**What is needed**
The lines needed are those from the start of the records through the line holding "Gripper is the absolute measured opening", each copied exactly.
# # # # # # #
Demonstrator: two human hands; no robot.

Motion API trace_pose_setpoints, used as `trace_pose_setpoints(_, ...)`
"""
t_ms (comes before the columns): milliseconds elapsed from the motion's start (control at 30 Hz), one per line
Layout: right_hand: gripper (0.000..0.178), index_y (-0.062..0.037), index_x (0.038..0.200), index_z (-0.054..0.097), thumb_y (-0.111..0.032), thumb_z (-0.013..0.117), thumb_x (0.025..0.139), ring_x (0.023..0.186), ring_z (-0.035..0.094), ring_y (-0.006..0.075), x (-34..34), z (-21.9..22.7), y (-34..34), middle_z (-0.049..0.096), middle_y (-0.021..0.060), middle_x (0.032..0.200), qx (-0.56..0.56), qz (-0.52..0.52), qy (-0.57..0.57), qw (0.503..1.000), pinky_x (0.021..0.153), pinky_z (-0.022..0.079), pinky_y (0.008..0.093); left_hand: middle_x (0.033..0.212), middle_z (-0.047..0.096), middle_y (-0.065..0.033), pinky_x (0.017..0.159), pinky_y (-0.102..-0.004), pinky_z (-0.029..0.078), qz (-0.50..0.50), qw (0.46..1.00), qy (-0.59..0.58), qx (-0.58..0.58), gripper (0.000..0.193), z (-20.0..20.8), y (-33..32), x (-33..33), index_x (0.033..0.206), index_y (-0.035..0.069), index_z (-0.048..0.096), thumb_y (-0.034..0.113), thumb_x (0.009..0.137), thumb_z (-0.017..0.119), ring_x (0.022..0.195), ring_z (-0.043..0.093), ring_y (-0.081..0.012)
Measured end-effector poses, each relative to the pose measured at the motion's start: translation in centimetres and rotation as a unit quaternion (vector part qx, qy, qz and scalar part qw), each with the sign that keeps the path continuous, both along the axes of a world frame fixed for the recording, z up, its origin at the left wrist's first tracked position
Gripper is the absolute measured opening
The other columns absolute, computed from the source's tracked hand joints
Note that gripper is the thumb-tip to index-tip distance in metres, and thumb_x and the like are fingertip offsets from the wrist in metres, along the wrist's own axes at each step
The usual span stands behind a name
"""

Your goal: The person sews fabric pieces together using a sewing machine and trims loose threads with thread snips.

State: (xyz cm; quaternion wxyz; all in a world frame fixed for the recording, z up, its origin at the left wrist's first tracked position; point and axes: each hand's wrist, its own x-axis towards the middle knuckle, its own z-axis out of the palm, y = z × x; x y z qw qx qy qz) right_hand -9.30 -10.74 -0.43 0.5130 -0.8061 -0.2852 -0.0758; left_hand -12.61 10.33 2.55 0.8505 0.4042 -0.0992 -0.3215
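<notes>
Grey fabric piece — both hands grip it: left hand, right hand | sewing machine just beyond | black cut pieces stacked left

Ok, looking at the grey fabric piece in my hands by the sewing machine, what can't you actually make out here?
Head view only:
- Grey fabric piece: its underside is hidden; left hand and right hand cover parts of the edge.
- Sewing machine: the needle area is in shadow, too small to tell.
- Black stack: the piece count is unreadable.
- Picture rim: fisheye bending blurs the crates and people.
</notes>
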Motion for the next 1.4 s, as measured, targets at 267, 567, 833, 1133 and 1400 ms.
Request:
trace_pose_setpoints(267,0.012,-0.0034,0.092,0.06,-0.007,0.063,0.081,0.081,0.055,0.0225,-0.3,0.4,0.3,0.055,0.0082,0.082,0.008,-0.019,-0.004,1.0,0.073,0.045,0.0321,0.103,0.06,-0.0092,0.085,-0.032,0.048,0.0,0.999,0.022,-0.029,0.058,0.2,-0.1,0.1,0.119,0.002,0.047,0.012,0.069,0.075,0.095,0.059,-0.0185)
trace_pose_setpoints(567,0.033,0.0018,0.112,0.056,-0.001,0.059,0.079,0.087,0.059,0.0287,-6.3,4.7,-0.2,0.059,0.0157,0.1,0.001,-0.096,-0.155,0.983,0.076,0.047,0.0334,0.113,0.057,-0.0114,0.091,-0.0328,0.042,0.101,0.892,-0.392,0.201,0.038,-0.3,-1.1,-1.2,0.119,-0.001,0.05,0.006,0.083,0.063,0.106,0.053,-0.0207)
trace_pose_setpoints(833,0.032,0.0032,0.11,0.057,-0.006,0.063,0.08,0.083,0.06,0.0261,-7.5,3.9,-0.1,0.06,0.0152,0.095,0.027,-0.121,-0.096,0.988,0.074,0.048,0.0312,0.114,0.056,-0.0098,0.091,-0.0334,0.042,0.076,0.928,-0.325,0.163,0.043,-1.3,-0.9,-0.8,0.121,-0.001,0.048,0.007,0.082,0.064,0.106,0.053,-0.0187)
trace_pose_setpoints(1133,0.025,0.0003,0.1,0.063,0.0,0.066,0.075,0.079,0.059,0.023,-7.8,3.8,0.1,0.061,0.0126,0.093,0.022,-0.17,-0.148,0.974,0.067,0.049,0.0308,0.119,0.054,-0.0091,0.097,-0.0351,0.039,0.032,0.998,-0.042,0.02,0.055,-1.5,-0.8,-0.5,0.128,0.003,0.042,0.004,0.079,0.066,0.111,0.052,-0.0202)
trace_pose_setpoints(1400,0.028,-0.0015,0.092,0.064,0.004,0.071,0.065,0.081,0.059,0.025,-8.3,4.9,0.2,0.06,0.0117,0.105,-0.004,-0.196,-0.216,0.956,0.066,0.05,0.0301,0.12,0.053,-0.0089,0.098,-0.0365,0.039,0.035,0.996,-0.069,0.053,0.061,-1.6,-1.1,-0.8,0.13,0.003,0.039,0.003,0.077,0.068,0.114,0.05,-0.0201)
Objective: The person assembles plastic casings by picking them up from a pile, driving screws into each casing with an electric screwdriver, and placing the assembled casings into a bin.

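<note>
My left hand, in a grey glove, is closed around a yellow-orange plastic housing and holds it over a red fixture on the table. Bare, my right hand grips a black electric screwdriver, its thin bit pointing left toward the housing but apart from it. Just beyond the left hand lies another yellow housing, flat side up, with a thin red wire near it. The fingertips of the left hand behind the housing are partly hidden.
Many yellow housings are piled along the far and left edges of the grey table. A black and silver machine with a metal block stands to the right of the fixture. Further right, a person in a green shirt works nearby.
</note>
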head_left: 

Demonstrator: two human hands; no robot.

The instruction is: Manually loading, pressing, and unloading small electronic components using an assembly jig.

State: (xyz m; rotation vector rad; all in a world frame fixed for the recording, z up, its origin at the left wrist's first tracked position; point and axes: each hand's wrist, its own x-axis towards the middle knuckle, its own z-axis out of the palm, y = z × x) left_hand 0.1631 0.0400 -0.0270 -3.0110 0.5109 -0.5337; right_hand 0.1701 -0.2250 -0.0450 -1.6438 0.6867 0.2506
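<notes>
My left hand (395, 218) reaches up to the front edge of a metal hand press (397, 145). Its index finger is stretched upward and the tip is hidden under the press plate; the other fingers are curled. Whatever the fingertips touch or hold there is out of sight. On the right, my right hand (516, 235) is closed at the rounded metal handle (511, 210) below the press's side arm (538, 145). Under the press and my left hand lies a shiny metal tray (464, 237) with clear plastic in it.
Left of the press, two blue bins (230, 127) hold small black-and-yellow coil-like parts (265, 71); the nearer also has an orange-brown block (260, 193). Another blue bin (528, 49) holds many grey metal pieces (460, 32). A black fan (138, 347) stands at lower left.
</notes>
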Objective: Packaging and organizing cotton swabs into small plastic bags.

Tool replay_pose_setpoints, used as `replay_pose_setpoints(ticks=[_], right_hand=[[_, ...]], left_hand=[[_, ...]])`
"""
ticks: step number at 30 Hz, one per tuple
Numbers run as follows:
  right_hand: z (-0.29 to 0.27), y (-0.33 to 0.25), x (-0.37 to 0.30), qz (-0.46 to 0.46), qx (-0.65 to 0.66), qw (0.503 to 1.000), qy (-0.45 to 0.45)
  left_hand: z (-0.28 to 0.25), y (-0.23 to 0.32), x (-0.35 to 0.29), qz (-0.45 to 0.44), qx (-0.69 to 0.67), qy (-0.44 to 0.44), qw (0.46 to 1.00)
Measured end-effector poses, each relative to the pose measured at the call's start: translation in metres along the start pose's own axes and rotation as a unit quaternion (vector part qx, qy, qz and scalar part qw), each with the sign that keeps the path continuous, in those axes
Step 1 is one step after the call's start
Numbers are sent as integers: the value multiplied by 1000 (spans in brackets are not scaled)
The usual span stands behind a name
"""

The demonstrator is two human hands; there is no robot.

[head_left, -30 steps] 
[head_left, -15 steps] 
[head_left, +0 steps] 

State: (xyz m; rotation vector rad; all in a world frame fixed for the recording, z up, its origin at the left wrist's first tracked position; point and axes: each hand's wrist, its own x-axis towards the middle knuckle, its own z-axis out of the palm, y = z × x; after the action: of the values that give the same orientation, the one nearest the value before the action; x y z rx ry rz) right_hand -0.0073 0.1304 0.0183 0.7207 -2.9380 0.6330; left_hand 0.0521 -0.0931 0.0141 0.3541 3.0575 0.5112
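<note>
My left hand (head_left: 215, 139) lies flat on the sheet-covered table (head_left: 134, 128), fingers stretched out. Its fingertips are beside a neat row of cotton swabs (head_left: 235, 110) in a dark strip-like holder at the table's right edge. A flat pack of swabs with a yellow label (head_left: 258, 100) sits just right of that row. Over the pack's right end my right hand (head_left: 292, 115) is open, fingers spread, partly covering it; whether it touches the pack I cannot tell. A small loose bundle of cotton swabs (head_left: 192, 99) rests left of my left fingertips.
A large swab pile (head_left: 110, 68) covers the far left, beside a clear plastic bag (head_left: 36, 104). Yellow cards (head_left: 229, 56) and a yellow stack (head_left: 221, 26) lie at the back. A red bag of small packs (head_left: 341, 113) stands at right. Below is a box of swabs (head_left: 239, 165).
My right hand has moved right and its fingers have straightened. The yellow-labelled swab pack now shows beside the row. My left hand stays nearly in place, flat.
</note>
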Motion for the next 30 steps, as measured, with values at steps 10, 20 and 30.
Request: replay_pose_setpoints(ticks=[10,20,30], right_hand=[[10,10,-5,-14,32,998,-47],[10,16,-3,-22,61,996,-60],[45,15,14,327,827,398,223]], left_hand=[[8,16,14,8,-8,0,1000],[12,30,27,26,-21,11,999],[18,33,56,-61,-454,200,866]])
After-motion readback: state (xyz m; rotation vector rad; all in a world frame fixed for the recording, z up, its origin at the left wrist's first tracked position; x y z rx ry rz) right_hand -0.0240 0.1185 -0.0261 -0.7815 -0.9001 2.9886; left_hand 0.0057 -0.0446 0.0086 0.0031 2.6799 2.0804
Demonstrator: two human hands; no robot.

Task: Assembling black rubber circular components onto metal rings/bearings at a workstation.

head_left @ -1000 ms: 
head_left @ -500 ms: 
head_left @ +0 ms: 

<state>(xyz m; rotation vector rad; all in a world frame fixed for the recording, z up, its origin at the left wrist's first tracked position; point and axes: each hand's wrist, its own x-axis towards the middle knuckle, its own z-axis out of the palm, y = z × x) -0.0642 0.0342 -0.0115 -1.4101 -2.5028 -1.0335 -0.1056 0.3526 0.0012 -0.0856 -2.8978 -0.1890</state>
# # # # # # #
**Task answer**
Demonstrator: two human hands; no robot.

Motion API trace_pose_setpoints, used as `trace_pose_setpoints(_, ...)`
"""
t_ms (comes before the columns): milliseconds elapsed from the motion's start (control at 30 Hz), one per line
Layout: right_hand: gripper (0.000..0.178), index_y (-0.062..0.037), index_x (0.038..0.200), index_z (-0.054..0.097), thumb_y (-0.111..0.032), thumb_z (-0.013..0.117), thumb_x (0.025..0.139), ring_x (0.023..0.186), ring_z (-0.035..0.094), ring_y (-0.006..0.075), x (-34..34), z (-21.9..22.7), y (-34..34), middle_z (-0.049..0.096), middle_y (-0.021..0.060), middle_x (0.032..0.200), qx (-0.56..0.56), qz (-0.52..0.52), qy (-0.57..0.57), qw (0.503..1.000), pinky_x (0.021..0.153), pinky_z (-0.022..0.079), pinky_y (0.008..0.093); left_hand: middle_x (0.033..0.212), middle_z (-0.047..0.096), middle_y (-0.065..0.033), pinky_x (0.017..0.159), pinky_y (-0.102..-0.004), pinky_z (-0.029..0.078), qz (-0.50..0.50), qw (0.46..1.00), qy (-0.59..0.58), qx (-0.58..0.58), gripper (0.000..0.193), z (-20.0..20.8), y (-33..32), x (-33..33), index_x (0.033..0.206), index_y (-0.035..0.069), index_z (-0.048..0.096), thumb_y (-0.034..0.113), thumb_x (0.009..0.137), thumb_z (-0.017..0.119), ring_x (0.022..0.195), ring_z (-0.043..0.093), ring_y (-0.081..0.012)
Measured end-effector poses, each relative to the pose measured at the motion's start: translation in centimetres and rotation as a unit quaternion (vector part qx, qy, qz and scalar part qw), each with the sign that keeps the path continuous, both along the axes of a world frame fixed for the recording, z up, its origin at the left wrist's first tracked position
Gripper is the absolute measured opening

What the exercise asked for is now done.